WHAT TO WORK ON:
Lines holding the string "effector" are the ones to copy; find them all in the data.
──────── GIVEN DATA
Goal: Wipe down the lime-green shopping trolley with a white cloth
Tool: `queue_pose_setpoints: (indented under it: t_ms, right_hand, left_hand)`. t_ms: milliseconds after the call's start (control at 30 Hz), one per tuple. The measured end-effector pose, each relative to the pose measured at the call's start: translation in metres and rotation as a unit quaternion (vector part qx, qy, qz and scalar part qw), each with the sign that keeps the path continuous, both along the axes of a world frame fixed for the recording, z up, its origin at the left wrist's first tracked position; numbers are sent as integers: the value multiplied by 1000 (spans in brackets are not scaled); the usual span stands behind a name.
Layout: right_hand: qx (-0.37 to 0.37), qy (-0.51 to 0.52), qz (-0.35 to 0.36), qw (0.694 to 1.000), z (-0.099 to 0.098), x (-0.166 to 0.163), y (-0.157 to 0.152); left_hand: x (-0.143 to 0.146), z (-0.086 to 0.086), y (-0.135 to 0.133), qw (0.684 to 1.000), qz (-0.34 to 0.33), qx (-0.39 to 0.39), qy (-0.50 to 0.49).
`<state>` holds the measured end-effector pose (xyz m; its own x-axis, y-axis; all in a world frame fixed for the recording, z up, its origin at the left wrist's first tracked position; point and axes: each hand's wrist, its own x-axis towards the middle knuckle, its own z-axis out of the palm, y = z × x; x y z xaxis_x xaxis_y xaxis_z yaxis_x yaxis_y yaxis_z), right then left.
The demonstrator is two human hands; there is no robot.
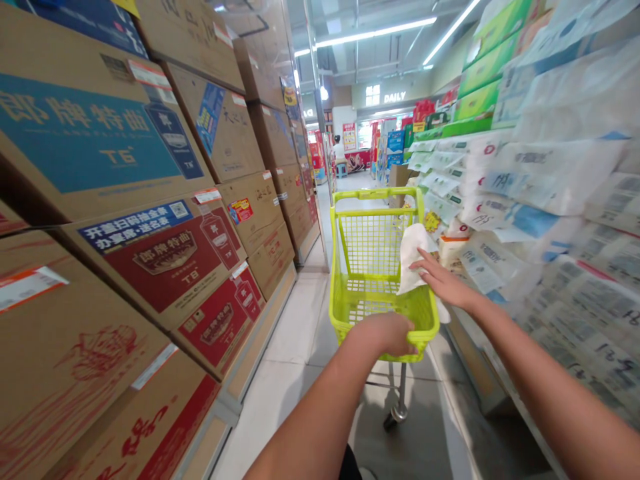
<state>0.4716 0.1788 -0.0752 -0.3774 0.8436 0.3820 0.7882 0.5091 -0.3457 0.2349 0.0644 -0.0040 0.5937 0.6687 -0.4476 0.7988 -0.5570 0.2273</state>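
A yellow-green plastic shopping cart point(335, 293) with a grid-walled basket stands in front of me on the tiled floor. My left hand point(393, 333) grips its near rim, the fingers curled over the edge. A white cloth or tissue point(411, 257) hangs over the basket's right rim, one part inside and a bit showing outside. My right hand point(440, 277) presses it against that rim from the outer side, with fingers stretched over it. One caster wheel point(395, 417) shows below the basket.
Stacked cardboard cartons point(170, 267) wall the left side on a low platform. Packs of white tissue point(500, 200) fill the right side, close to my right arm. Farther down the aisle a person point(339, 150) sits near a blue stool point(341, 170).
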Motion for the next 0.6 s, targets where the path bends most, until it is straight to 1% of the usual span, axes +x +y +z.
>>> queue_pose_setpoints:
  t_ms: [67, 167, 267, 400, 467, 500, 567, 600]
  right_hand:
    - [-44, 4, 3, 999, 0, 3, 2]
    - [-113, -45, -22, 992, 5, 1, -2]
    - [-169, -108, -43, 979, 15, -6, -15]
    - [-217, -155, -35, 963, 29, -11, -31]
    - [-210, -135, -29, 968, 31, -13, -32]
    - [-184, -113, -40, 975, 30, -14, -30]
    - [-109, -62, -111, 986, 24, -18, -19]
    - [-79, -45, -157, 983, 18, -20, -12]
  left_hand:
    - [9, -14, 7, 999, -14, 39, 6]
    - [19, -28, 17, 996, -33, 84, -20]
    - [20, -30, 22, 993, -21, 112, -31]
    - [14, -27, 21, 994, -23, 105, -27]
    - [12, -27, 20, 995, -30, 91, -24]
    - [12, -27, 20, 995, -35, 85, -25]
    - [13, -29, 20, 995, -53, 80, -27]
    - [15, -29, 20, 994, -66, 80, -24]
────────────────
FINISHED TASK:
Tool: `queue_pose_setpoints: (indented under it: t_ms, right_hand, left_hand)`. t_ms: milliseconds after the call's start (control at 30 Hz), one per tuple. The measured end-effector pose, each relative to the pose measured at the call's start: translation in metres and rotation as a unit quaternion (vector part qx, qy, qz and scalar part qw), each with the sign that keeps the path continuous, both along the axes of a world frame fixed for the recording, z up, its origin at the left wrist's first tracked position; numbers are sent as integers: the value multiplied by 1000 (spans in brackets are not scaled); the usual span stands behind a name.
`<state>` holds the measured end-effector pose (xyz m; its own x-axis, y-axis; all in a world frame fixed for the recording, z up, its origin at the left wrist's first tracked position; point and axes: each hand's wrist, its own x-axis towards the middle knuckle, its own z-axis out of the palm, y = z × x; x y z xaxis_x xaxis_y xaxis_z yaxis_x yaxis_y yaxis_z), right then left.

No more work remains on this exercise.